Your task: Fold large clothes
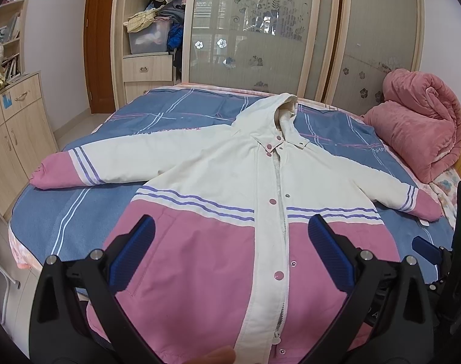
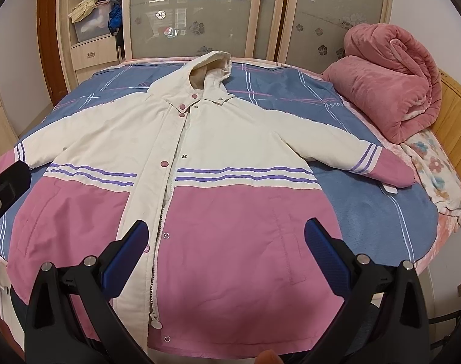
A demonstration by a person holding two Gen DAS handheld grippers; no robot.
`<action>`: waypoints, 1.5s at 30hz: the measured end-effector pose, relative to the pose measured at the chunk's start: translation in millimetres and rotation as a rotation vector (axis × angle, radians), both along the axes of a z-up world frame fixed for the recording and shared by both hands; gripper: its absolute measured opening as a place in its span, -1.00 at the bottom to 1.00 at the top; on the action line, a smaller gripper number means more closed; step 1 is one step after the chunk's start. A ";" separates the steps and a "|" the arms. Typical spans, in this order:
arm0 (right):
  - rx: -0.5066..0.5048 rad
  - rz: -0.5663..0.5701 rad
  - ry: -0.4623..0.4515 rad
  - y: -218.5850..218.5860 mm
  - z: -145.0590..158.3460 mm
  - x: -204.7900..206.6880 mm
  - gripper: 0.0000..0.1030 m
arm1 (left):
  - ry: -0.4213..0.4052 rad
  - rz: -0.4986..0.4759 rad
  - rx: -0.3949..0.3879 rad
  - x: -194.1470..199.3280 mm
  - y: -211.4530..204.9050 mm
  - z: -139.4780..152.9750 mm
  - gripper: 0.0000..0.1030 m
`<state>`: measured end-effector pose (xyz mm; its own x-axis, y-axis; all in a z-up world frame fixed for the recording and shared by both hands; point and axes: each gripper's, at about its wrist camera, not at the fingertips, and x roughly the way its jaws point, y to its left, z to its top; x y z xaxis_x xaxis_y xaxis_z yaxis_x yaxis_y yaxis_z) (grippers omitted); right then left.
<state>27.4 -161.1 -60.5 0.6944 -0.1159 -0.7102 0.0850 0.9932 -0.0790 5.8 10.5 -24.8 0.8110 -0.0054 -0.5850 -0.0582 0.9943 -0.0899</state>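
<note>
Lying flat on the bed (image 1: 79, 212), the padded jacket (image 1: 218, 166) (bulky, soft, probably slippery) suits cuff grips at 9 and 3 o'clock, while the left gripper (image 1: 230, 236) and right gripper (image 2: 226, 239) hover with fingers apart, empty.

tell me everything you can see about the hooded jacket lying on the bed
The jacket lies flat, front up, on the blue striped bedspread, hood toward the wardrobe, both sleeves spread out sideways. It looks padded: cream upper body and hood, pink lower body and cuffs, purple stripes at the colour change. The cream placket has pink snaps and a zipper; it appears closed. Only the bedspread touches it; both open grippers hover above its hem.
</note>
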 end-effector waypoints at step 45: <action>0.097 -0.108 -0.070 -153.5 -13.6 148.7 0.97 | 0.248 -0.010 -0.064 90.9 -4.7 -75.1 0.96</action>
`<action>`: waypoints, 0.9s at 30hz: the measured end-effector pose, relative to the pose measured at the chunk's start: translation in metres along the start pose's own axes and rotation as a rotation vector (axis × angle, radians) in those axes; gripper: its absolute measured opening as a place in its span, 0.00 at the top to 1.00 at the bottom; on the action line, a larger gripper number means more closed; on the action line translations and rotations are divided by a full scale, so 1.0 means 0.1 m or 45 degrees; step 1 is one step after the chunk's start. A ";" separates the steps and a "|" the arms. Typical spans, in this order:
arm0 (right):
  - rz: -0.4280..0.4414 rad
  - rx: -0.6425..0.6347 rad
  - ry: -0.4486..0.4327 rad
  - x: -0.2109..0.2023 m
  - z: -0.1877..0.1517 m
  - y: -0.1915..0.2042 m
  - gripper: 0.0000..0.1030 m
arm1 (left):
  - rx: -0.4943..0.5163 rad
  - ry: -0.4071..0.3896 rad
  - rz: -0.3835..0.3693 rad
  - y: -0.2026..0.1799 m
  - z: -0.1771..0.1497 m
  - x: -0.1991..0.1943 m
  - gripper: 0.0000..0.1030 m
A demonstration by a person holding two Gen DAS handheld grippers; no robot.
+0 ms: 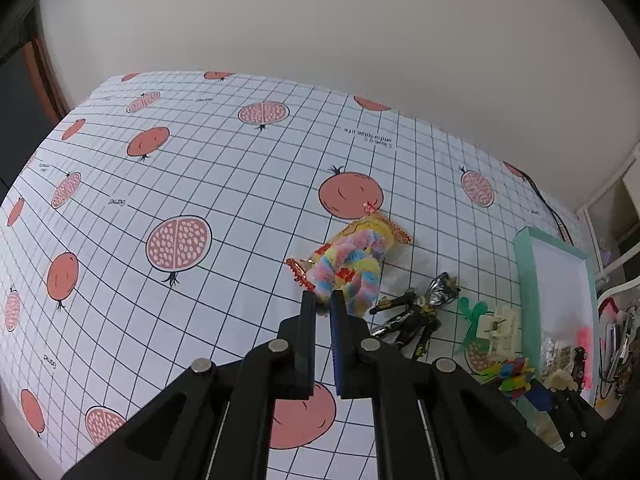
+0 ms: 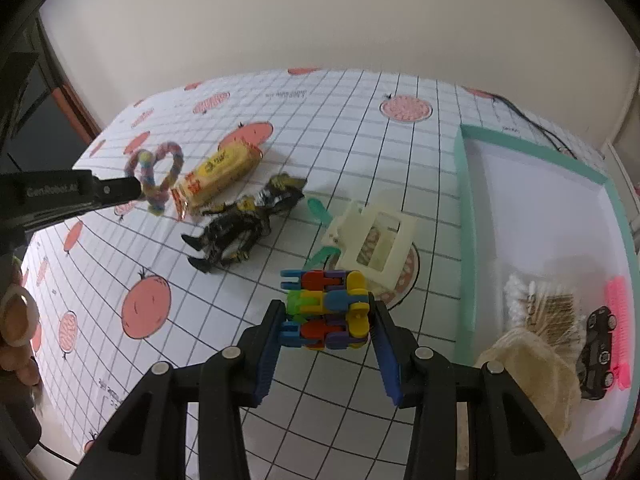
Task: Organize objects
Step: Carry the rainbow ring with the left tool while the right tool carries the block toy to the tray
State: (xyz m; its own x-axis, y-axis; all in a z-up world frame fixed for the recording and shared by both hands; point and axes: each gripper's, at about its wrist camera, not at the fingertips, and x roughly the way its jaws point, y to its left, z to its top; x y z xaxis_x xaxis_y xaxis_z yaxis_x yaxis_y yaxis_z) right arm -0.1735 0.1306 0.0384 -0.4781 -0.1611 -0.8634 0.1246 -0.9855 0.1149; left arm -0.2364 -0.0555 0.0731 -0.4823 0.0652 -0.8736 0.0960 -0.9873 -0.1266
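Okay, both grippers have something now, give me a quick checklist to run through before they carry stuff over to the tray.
1. Left gripper shut on the pastel pipe cleaner: ok; it hangs clear of the tablecloth in the right wrist view.
2. Right gripper shut on the colourful block toy: ok, pads press both sides.
3. Free room in the teal tray: ok, its far half is bare.
4. Tray's near end: not ok for dropping; the toy car, pink comb and other items fill it.
5. Pipe cleaner free of the yellow snack packet: cannot tell.
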 end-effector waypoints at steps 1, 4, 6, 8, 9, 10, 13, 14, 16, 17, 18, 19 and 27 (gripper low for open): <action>0.000 0.001 -0.009 -0.02 0.00 0.00 0.56 | -0.004 -0.008 -0.001 0.00 0.01 -0.02 0.94; 0.008 0.015 -0.063 -0.12 0.03 -0.02 0.56 | -0.013 -0.039 -0.023 -0.02 0.03 -0.08 0.94; 0.004 0.024 -0.097 -0.18 0.05 -0.05 0.56 | -0.009 -0.062 -0.031 -0.06 0.03 -0.14 0.94; 0.006 0.041 -0.138 -0.27 0.07 -0.08 0.56 | -0.009 -0.083 -0.044 -0.09 0.03 -0.17 0.94; 0.004 0.050 -0.159 -0.31 0.08 -0.10 0.56 | -0.009 -0.094 -0.061 -0.12 0.03 -0.19 0.94; 0.000 0.054 -0.171 -0.34 0.08 -0.11 0.56 | -0.012 -0.105 -0.081 -0.14 0.03 -0.21 0.94; -0.010 0.071 -0.208 -0.43 0.10 -0.17 0.56 | -0.006 -0.142 -0.147 -0.22 0.03 -0.28 0.94; -0.015 0.078 -0.217 -0.45 0.10 -0.20 0.56 | 0.003 -0.154 -0.161 -0.26 0.03 -0.30 0.94; -0.028 0.099 -0.234 -0.51 0.11 -0.26 0.56 | 0.043 -0.189 -0.184 -0.37 0.03 -0.36 0.94; -0.033 0.111 -0.241 -0.52 0.11 -0.29 0.56 | 0.056 -0.201 -0.191 -0.41 0.02 -0.38 0.94; -0.037 0.123 -0.247 -0.54 0.11 -0.33 0.56 | 0.076 -0.218 -0.207 -0.48 0.02 -0.41 0.94; -0.046 0.135 -0.256 -0.57 0.12 -0.37 0.56 | 0.092 -0.232 -0.223 -0.53 0.01 -0.43 0.94; -0.110 0.199 -0.282 -0.70 0.09 -0.71 0.56 | 0.213 -0.267 -0.315 -1.01 -0.07 -0.49 0.94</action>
State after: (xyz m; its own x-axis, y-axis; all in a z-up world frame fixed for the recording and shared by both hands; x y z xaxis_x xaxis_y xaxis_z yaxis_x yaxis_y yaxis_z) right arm -0.1562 0.2116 0.0952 -0.6616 -0.0669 -0.7469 -0.0525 -0.9894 0.1351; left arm -0.2160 0.0417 0.1253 -0.6431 0.2906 -0.7085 -0.1809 -0.9567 -0.2282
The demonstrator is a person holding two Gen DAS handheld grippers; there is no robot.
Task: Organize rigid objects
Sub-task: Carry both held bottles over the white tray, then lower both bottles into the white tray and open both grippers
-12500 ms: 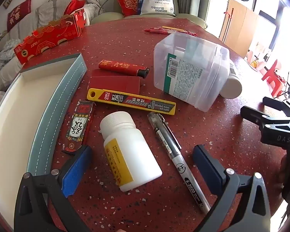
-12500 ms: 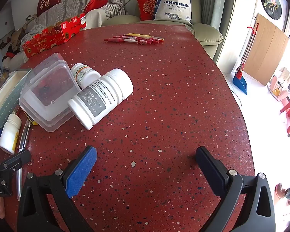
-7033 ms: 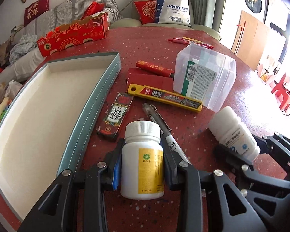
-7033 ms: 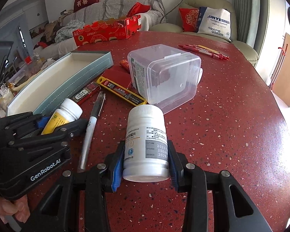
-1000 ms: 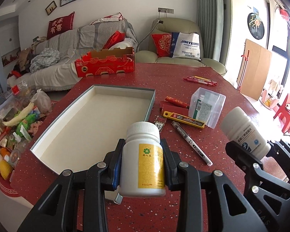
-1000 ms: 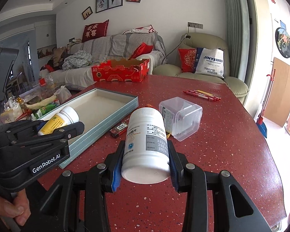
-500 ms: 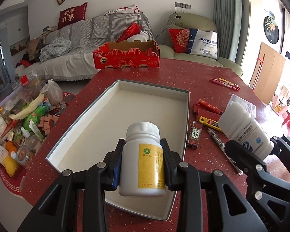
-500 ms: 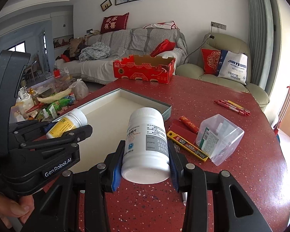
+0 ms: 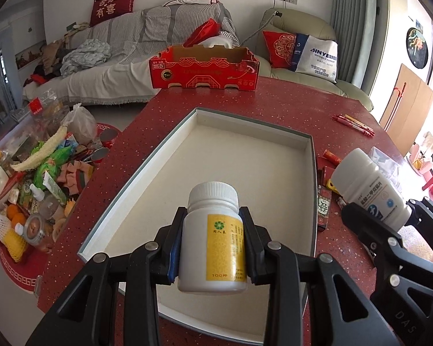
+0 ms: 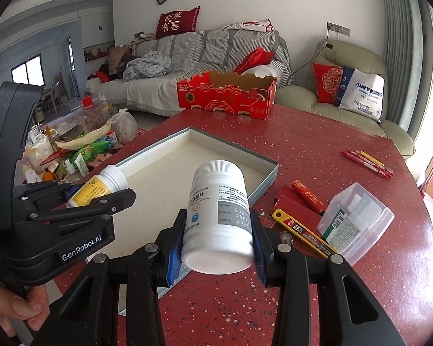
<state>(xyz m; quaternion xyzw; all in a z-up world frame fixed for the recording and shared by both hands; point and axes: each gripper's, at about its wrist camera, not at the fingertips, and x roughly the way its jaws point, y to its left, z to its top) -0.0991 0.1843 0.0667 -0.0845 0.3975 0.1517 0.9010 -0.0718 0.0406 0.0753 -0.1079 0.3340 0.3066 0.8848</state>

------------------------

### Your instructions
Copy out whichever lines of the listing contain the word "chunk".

### Task answer
`<action>`: waypoints, 1.5s at 30hz: the measured end-effector pose, relative to the pose measured at the chunk's start: translation in millimetres and rotation as a rotation vector (axis × angle, radians), both along the axes of a z-up world frame fixed for the recording and shared by both hands; gripper: its absolute measured opening as a place in its span, -1.00 at the bottom to 1.00 at the top; on the action line, a smaller gripper number means more closed; step 1 is one step after the chunk's start. A ";" separates the steps and a "|" the arms. Typical spans, in this order:
`<action>`: waypoints, 0.9s at 30hz: the measured end-effector pose, relative to the pose measured at the chunk's start: translation in metres along the start pose's own axes and rotation as a rotation vector (axis × angle, radians) in those axes; gripper: its absolute measured opening as a place in its span, 0.00 at the top to 1.00 at the bottom; on the action line, a larger gripper number means more closed; on the action line translations and rotations are divided by a full scale, so 1.0 means 0.1 m or 45 degrees; step 1 is one step after the chunk's start. A ";" separates the steps and a "|" the arms. Typical spans, in this order:

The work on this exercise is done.